We load and sample each source, explore term frequency, train a basic model, and explore enhancements for accuracy and runtime efficiency.
read_sample <- function(path, n = 5000, seed = 123) {
set.seed(seed)
lines <- readLines(path, encoding = "UTF-8", skipNul = TRUE)
sample(lines, size = n)
}
twitter_lines <- read_sample("data/en_US.twitter.txt")
blogs_lines <- read_sample("data/en_US.blogs.txt")
news_lines <- read_sample("data/en_US.news.txt")

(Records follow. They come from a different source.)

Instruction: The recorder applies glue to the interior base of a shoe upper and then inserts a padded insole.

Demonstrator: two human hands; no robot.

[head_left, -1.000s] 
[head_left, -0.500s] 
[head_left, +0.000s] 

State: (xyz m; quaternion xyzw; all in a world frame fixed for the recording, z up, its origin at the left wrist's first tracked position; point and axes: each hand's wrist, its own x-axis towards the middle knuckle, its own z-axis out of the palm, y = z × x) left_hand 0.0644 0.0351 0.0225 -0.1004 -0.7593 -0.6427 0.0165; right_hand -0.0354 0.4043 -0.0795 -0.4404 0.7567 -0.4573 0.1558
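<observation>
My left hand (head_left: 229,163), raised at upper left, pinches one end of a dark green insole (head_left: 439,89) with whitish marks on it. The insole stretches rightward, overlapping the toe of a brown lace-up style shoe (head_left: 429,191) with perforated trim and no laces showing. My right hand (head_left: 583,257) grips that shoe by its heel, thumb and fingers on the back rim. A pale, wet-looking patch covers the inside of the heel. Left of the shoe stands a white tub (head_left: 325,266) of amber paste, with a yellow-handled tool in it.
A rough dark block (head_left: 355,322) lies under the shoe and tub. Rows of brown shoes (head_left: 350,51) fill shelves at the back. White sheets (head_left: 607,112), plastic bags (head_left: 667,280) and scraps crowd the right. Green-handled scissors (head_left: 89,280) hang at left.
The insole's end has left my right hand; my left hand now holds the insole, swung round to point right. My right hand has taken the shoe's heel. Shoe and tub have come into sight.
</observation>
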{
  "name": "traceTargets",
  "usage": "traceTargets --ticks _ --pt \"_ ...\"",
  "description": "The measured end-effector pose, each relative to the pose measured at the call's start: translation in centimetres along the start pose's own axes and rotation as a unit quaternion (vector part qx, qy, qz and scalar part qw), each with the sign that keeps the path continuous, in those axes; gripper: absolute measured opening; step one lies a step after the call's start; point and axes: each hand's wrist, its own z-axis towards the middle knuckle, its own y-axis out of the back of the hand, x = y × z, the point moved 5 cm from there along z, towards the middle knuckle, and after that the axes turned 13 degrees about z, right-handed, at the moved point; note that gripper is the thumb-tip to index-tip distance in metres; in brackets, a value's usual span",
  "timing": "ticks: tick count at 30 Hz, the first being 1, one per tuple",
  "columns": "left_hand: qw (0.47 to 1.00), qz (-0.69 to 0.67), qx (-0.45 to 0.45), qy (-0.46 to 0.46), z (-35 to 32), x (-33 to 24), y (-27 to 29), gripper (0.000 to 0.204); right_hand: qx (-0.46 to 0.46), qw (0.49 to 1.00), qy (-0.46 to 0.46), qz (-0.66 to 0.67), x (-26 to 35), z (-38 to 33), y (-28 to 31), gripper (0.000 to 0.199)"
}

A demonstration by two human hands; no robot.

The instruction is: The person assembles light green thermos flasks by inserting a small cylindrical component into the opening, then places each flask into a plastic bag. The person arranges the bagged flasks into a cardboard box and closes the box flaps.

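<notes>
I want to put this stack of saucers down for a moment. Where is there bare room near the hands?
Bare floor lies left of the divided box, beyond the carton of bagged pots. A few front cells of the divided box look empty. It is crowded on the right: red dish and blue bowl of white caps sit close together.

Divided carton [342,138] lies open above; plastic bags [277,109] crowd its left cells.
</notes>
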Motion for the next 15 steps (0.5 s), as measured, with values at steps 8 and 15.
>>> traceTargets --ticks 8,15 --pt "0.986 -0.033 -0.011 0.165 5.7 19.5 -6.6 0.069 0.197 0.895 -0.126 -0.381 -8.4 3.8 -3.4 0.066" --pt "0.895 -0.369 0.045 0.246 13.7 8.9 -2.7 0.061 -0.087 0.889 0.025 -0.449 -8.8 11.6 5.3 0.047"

twitter_df <- tibble(text = twitter_lines)
tokens <- twitter_df %>%
unnest_tokens(word, text) %>%
filter(str_detect(word, "^[a-z']+$"))
unigram_model <- tokens %>%
count(word, sort = TRUE)
unigrams <- twitter_df %>%
unnest_tokens(word, text) %>%
filter(str_detect(word, "^[a-z']+$")) %>%
count(word, sort = TRUE)
bigram_model <- twitter_df %>%
unnest_tokens(bigram, text, token = "ngrams", n = 2) %>%
count(bigram, sort = TRUE) %>%
separate(bigram, into = c("w1", "w2"), sep = " ") %>%
group_by(w1) %>%
slice_max(n, n = 5) %>%
ungroup()
trigram_model <- twitter_df %>%
unnest_tokens(trigram, text, token = "ngrams", n = 3) %>%
count(trigram, sort = TRUE) %>%
separate(trigram, into = c("w1", "w2", "w3"), sep = " ") %>%
group_by(w1, w2) %>%
slice_max(n, n = 3) %>%
ungroup()
predict_next_word <- function(input_text) {
words <- tolower(str_split(input_text, " ")[[1]])
len <- length(words)
if (len >= 2) {
pred <- trigram_model %>%
filter(w1 == words[len - 1], w2 == words[len]) %>%
arrange(desc(n)) %>%
pull(w3)
if (length(pred) > 0) return(pred[1])
}
if (len >= 1) {
pred <- bigram_model %>%
filter(w1 == words[len]) %>%
arrange(desc(n)) %>%
pull(w2)
if (length(pred) > 0) return(pred[1])
}
return(unigram_model$word[1])
}
test_phrases <- c(
"I love",
"You are the",
"This is so",
"I believe",
"When I was",
"The most important",
"The president said",
"According to the",
"In the event"
)
results <- map_chr(test_phrases, predict_next_word)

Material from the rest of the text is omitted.